The Caliph's Catch-22: Protestant Arguments Against the “Apocrypha”

There's a story (probably legendary) about the destruction of the great Library of Alexandria:
John the Grammarian, a Coptic priest living in Alexandria at the time of the Arab conquest in 641 AD, came to know ‘Amr, the Muslim general who conquered the city. The men were each other’s intellectual peers, and John became the Emir’s trusted adviser. Soon, John grew bold enough to ask ‘Amr what might be done with the ‘books of wisdom’ held in the ‘royal treasuries’, going on to tell him of the great collections amassed by Ptolemy Philadelphus and his successors. ‘Amr replied that he could not decide the fate of the books without consulting the Caliph, Omar. The Caliph’s answer, quoted here from Alfred Butler’s Arab Conquest of Egypt (1902), is infamous: ‘Touching the books you mention, if what is written in them agrees with the Book of God, they are not required; if it disagrees, they are not desired. Destroy them therefore.
Whether or not the story is true, I think that it certainly illustrates how many Protestants approach the Deuterocanon (which they call “the Apocrypha”).

The argument, in a nutshell, is that if the Deuterocanon either contains doctrines not otherwise found in Scripture, or it doesn't. If it does, it's heretical and erroneous. If it doesn't, it's irrelevant: redundant, merely edifying at best. Sometimes, this catch-22 is presented subtly. So, for example, from Edward C. Unmack's influential 1929 essay, Why We Reject The Apocrypha, he argues that on the one hand that:
A further survey of the Books of the Apocrypha makes evident the fact that they are really supplementary in character to the Books of the Old Testament. [....] They really belong to a class of Jewish literature called the Haggada, in which historical, biblical, and allegorical types were employed to illustrate the text of the Canonical Scriptures.
So we can reject “the Apocrypha” because they merely illustrate the truths already found in the “Canonical Scriptures.” As the Caliph would say, if what is written in them agrees with the Book of God, they are not required.

But then Unmack criticizes “the Apocrypha” for teaching truths not found in the other Scriptures:
Moreover, in the Apocrypha there occur unscriptural fables, fictions and doctrinal errors. Compare Tobit vi. 1-8; Judith ix. 10; 2 Macc. ii; Bel and Dragon, etc. Alms are represented as having power to earn merit. Compare prayers for the dead in 2 Macc. xii.
As the Caliph would say, if what is written in them disagrees with the Book of God, they are not desired. Destroy them therefore.

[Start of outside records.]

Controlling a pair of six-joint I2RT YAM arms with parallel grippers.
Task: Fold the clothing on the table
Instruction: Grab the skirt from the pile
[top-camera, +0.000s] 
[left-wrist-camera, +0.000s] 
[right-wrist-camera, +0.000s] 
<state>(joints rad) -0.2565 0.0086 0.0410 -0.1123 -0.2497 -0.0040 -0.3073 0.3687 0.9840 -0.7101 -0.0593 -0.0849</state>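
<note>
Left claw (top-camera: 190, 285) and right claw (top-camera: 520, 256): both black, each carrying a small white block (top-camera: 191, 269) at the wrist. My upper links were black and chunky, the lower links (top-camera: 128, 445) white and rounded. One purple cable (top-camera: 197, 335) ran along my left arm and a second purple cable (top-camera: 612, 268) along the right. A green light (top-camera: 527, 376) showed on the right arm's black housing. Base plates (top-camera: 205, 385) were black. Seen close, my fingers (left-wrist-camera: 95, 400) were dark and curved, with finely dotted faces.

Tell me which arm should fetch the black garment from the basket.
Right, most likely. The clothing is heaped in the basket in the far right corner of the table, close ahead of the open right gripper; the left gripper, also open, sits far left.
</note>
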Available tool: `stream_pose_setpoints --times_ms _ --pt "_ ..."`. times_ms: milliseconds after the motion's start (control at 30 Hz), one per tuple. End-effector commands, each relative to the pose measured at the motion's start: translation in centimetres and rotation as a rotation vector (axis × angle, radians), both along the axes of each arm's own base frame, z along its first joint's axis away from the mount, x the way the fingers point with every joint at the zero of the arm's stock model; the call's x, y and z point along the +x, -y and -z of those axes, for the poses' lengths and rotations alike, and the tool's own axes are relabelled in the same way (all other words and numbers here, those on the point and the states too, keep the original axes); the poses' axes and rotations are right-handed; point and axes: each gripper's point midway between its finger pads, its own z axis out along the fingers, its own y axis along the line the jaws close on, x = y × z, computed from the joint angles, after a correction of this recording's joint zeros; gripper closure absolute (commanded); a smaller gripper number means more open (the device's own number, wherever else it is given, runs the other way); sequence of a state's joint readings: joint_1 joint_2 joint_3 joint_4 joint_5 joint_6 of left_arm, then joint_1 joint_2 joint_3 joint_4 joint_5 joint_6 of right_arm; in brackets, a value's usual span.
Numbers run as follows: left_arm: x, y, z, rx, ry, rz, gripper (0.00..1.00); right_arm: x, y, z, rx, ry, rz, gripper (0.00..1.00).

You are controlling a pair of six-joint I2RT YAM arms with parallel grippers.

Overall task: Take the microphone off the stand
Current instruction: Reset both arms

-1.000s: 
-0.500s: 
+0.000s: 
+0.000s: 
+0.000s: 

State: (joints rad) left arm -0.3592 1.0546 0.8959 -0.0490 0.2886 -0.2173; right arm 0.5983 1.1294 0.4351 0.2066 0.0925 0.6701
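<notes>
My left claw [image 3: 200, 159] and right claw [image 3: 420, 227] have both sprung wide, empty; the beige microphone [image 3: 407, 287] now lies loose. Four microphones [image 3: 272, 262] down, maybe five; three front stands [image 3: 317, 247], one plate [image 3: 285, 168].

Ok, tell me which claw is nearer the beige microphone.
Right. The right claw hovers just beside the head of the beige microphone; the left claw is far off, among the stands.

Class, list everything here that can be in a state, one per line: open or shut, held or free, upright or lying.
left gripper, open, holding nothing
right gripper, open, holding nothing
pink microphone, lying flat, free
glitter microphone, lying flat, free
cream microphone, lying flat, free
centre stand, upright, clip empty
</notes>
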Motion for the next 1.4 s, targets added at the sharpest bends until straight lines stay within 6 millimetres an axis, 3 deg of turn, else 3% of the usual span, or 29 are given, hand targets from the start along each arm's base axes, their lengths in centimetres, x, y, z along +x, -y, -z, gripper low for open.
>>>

This is a simple, if stupid, game. Certainly, plenty of critical scholars have played this game with the New Testament: rejecting the authenticity of the Gospel of John because any new details must be concocted, while any old details must have been stolen from the Synoptics or Paul.

Of course, what Unmack, the Caliph, and the critical scholar overlook is a third option: that these other Books, be they the Deuterocanon or the Gospel of John, contain additional information that doesn't contradict other truths. Assume that you know that Tom lives in Kansas. If I then tell you, “Mary lives in Kansas,” I'm saying something that is neither redundant nor contradictory to what you already know.

So this whole line of argumentation against the Deuterocanon only works for Protestants if they start with the assumptions that (1) they have the full and complete canon of Scripture, and that (2) no theological truths may be found outside of these books. But those assumptions - about the truth of the 66-Book canons and sola Scriptura - are precisely what's in dispute.